Research Project: Development and Validation of Predictive Models and Pathogen Modeling Programs; and Data Acquisition for International Microbial Databases

Location: Residue Chemistry and Predictive Microbiology Research

Title: Antibiotic resistance influences growth rates and cross-tolerance to lactic acid in E. coli O157: H7 H1730

Author
item OGUADINMA, IKECHUKWU - University Of Georgia
item MISHRA, ABHINAV - University Of Georgia
item Juneja, Vijay
item DEVKUMAR, GOVINDARAJ - University Of Georgia

Submitted to: Foodborne Pathogens and Disease
Publication Type: Peer Reviewed Journal
Publication Acceptance Date: 5/21/2022
Publication Date: N/A
Citation: N/A

Interpretive Summary: The prevalence of antibiotic resistance in Shiga toxigenic Escherichia coli continues to be a concern for the food industry. A common intervention strategy to prevent the presence of microbial contaminants on beef is the use of lactic acid sprays on carcasses. We evaluated the tolerance of ampicillin and streptomycin resistant variants of E. coli O157:H7 H1730 to lactic acid. The results suggested that E. coli O157:H7 strains with antibiotic resistance profiles might be more tolerant to lactic acid and this resistance is lactic acid concentration dependent. These findings will help understand the risks of antibiotic associated lactic acid cross-tolerance in E. coli O157:H7.

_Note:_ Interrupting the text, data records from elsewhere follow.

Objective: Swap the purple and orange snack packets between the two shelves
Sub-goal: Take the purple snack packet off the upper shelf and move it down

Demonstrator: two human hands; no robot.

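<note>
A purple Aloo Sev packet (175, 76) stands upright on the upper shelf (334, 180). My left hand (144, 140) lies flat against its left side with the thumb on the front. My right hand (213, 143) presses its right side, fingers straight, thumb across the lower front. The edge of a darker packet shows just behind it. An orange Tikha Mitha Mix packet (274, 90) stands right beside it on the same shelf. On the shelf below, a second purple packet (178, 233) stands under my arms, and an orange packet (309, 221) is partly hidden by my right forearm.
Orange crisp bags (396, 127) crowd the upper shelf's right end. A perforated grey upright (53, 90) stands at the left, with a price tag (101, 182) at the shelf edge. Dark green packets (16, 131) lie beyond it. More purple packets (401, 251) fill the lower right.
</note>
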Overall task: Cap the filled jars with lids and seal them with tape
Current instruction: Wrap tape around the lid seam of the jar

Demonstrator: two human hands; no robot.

Technical Abstract: Escherichia coli O157:H7 contamination has been implicated in numerous food-borne outbreaks. Contamination occurs despite the use of antimicrobial interventions such as lactic acid. Also, resistance to antibiotics such as ampicillin and streptomycin has been frequently reported among isolates of E. coli O157:H7. The influence of antibiotic resistance on growth rates and cross-tolerance of E. coli O157:H7 H1730 to lactic acid was evaluated in this study. Antibiotic resistant strain variants of E. coli O157:H7 H1730 were generated by conferring resistance to either ampicillin (amp C) or streptomycin (strep C) or both ampicillin and streptomycin (amp C strep C) through incremental exposure to the antibiotics. Ampicillin resistance was also conferred using a plasmid to generate strains amp P and amp P strep C. The MIC of lactic acid on all the strains evaluated was 0.375% v/v. The lag phase duration of all strains except E. coli O157:H7 amp P strep C increased with increasing concentration of lactic acid. Strains amp P strep C, and amp C were most tolerant to 2.5% lactic acid with declines in cell population of 2.86 and 2.56 log CFU/ml respectively (p<0.05). Strain amp P strep C was the most tolerant when evaluated by the Live/dead viability assay. Tolerance to lactic acid was significantly influenced by both antibiotic resistance profile of the strain and lactic acid concentration. The results from this study indicate that E. coli O157:H7 strains with certain antibiotic resistance profiles might be more tolerant to lactic acid.